The Sherman-Morrison Formula

15 January 2024

Here I derive a method to efficiently fit a rolling-window regression, I want to find time to implement it in Julia soon


We can write a lot of constructs in machine learning and statistics in terms of an expression involving matrix inverses. The Sherman-Morrison identity allows us to efficiently re-compute the inverse of a matrix after updating some of its values.

For example, the solution to the OLS problem is \((X^{\top}X)^{-1}X^{\top}y\) and computing this consists of matrix multiplications and finding the matrix inverse. Practically speaking, multiplying and inverting square matrices typically takes us on the order of \(n^3\) arithmetic operations and multiplying an \(m \times n\) matrix with an \(n \times p\) matrix will typically take us \(O(mnp + mp^2)\) operations.

If we wanted to fit a simple linear regression model with one response variable then our \(X\) would be a \(n \times 2\) matrix where \(n\) is our number of observations: the first column of \(X\) would contain our observations and the second column of \(X\) would be all ones to allow us to fit a model with an intercept.
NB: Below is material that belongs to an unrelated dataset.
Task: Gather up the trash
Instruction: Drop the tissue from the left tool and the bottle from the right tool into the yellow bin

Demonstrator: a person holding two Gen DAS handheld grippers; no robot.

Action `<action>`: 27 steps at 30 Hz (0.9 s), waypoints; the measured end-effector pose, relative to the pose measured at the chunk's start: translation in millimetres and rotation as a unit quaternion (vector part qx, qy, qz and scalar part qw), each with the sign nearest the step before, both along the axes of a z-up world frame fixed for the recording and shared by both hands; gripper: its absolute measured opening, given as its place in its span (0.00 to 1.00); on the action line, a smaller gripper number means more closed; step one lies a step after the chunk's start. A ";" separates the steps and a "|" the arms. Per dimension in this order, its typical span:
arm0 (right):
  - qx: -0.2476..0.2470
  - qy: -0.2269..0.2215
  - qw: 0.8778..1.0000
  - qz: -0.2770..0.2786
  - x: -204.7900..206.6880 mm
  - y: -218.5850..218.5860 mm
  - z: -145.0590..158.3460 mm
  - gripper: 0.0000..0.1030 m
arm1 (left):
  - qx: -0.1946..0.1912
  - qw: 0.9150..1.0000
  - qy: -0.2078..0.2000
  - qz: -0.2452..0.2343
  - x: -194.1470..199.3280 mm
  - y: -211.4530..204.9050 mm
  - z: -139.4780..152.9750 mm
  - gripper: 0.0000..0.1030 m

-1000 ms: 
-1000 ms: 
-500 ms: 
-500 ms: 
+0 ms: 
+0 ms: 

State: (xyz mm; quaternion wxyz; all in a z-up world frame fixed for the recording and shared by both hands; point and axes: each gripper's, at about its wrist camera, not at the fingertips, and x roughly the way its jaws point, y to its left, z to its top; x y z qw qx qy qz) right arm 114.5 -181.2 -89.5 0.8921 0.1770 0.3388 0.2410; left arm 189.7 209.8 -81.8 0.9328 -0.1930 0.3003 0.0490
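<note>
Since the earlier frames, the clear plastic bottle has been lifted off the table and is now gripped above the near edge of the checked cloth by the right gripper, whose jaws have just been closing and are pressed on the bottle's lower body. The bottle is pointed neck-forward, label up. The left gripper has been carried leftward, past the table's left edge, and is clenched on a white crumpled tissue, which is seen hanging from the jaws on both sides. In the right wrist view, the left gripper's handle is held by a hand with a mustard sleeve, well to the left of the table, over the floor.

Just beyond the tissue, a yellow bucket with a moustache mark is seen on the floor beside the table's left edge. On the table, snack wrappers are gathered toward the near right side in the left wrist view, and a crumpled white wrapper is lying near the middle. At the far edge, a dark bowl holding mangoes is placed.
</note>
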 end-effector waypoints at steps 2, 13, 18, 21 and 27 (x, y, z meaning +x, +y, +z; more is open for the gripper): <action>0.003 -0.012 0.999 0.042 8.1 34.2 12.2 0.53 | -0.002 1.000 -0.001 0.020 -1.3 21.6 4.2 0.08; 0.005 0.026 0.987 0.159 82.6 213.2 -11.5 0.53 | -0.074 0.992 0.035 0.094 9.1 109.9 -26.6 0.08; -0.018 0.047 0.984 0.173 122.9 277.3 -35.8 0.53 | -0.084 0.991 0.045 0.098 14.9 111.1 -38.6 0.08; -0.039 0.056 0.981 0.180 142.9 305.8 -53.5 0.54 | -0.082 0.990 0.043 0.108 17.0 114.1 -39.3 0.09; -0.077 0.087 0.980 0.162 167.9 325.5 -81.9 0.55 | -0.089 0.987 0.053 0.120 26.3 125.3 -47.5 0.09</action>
Our \(y\) would be a \(n \times 1\) matrix that contains our observations of the response variable.

If we wanted to find the OLS estimate for \(\hat{y} = \beta X^\top\) then solving for \(\beta = (X^{\top}X)^{-1}X^{\top}y\) would take on the order of \(n\) arithmetic operations for this simple linear regression example. But what if we had time-series data and wanted to fit a rolling regression with a window size of \(r\)?

If we do this naively by fitting \(n - r\) regressions where \(r \ll n\) by finding the OLS estimate for every single window then this will take us on the order of \(O(nr)\) arithmetic operations.

However we can notice that our design matrix across adjacent windows will only differ by one row which is a “rank-1” update that the Sherman-Morrison formula is able to handle.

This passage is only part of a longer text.